* _What this task involves_
Word for word, copy every line of the data.

* _Given material_
==========
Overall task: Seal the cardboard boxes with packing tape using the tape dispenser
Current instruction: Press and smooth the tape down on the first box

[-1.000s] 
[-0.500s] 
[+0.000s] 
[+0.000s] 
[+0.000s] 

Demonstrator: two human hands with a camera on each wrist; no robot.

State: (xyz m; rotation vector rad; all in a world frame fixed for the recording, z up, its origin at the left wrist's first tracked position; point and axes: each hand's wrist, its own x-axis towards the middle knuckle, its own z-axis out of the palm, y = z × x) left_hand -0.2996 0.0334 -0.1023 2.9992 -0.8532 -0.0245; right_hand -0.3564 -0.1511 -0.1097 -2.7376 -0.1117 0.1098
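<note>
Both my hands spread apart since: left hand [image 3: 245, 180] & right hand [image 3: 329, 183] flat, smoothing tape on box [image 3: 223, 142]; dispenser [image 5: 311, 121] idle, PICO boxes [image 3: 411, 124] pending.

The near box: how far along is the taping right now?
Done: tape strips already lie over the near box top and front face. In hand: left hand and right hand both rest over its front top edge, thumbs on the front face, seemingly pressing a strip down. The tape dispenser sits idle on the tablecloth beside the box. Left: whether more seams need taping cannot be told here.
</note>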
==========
* _Written answer_
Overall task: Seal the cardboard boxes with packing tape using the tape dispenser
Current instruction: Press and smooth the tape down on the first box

[-1.000s] 
[-0.500s] 
[+0.000s] 
[+0.000s] 
[+0.000s] 

Demonstrator: two human hands with a camera on each wrist; no robot.

State: (xyz m; rotation vector rad; all in a world frame fixed for the recording, z up, its origin at the left wrist's first tracked position; point and axes: each hand's wrist, its own x-axis towards the middle knuckle, its own z-axis out of the palm, y = z × x) left_hand -0.2996 0.0334 -0.1023 2.9992 -0.8532 -0.0245; right_hand -0.3564 -0.1511 -0.1097 -2.7376 -0.1117 0.1098
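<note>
Both my hands spread apart since: left hand [image 3: 245, 180] & right hand [image 3: 329, 183] flat, smoothing tape on box [image 3: 223, 142]; dispenser [image 5: 311, 121] idle, PICO boxes [image 3: 411, 124] pending.

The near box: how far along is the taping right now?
Done: tape strips already lie over the near box top and front face. In hand: left hand and right hand both rest over its front top edge, thumbs on the front face, seemingly pressing a strip down. The tape dispenser sits idle on the tablecloth beside the box. Left: whether more seams need taping cannot be told here.
</note>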

The answer requires nothing more.